What followed was a short session that consisted of showing him what buttons to click to do what -- "click this button to go on the Internet", "click this button to read your email", and "click this button to write letters". That's been it.

He's been on his own for a month now. So far, so good. You must understand that my dad barely knew how to operate his old Windows computer - he never learned to save documents (all those scathing Letters to the Editor got printed and snail-mailed), never learned how to use the Internet Explorer Favorites, and never learned how to use the Address Book in Outlook Express. He actually is the perfect candidate for desktop Linux, as he doesn't have any ingrained expectations about how a computer should behave. I'm encouraged by the fact that he recently said he'd spent two hours reading sports blogs just that day, and then asked me how to find the Daily Kos. I've gotten two "support" calls so far, both having to do with setting up his Address Book. He's got the hang of it now.

Once again, you may ask "what's the point?" There are several, but for the purposes of this essay, I'll be brief and leave it at this:

Desktop Linux is ready. If Dad can do it, anybody can.

Mark Warner
Bloomington, Indiana, USA

Thanks for the inspirational story Mark. Many of us have similar stories, but few of us have put them into words as succinctly as you.


I would like to thank you guys for publishing the magazine that you do. I've taken a look at it from time and time and have been very impressed with the heart-felt stories being told by living, breathing, everyday people. I think you might find this tidbit interesting. I have been distro-hopping for quite some time now. The purpose: find the distro that would work right for me as I am working on THE *NIXED REPORT, the online magazine. Debian 4.0 Etch almost became the main distro of choice. Almost. There was one thing holding it back: Skype 1.4 beta. I did not wish to use that version of Skype as I figured out very quickly that it had tremendous problems (i.e. sounding like a tin can, etc...). 1.3 works perfectly, but skype.com never offered 1.3 at that point... it was either 1.4 or don't bother at all.

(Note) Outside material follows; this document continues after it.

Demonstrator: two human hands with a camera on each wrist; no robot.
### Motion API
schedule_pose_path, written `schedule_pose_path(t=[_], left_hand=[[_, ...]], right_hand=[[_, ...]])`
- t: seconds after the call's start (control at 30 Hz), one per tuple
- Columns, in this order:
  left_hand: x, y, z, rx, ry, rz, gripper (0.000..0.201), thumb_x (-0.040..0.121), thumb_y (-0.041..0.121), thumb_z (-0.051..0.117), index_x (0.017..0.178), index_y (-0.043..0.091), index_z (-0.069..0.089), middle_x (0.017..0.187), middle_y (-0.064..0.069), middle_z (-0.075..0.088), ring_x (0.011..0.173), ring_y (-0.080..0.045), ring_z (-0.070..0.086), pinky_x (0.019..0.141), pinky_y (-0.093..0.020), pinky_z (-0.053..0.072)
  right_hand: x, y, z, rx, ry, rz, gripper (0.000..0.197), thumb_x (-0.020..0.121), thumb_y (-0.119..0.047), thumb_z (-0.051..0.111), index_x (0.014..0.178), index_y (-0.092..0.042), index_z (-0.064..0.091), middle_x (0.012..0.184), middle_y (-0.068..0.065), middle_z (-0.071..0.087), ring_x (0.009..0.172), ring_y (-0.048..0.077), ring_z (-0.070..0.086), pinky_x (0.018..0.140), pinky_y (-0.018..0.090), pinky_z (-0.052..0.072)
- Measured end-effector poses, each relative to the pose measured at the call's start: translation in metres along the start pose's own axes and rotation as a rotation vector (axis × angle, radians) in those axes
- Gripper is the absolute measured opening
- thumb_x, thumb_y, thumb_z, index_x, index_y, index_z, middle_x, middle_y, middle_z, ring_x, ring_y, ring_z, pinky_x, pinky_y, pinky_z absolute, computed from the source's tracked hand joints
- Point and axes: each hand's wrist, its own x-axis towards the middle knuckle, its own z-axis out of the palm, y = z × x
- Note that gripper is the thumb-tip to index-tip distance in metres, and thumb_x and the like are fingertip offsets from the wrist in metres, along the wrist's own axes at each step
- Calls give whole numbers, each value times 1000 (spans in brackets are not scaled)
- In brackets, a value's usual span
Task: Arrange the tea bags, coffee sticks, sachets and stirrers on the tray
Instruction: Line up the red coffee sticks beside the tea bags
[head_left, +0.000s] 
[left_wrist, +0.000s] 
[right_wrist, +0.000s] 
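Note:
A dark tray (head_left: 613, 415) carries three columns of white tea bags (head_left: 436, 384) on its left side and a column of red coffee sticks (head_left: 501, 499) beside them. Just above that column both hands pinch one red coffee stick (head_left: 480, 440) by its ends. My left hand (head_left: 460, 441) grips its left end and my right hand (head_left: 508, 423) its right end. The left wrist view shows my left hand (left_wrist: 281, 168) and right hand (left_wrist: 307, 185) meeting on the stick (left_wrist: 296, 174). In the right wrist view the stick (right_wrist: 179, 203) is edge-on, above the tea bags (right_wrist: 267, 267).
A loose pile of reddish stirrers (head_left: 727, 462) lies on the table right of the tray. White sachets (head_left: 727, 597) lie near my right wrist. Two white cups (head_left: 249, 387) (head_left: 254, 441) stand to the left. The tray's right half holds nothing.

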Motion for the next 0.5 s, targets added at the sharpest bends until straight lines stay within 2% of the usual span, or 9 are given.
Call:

I also do a radio show and podcast with my co-host Justin Breithaupt of mindblowingidea.com. For that reason, I have chosen the main distro for business related things: PCLinuxOS 2007. Not only does it work very well, but it also detects my media card reader, external drives (hard drive and DVD-burner), and my HP scanner/copier/printer. Finally, there is a copy of Skype 1.3 in the PCLinuxOS repositories. Thanks so much for offering an excellent publication, and may there be many more issues to come. :)

Thomas Holbrook II
Founder and Editor in Chief
THE *NIXED REPORT: Unix and Overlooked Pop Culture

Thank you very much Mr. Holbrook for your inspirational letter. The staff and myself greatly appreciate when someone has found value in our labors, as do the development team.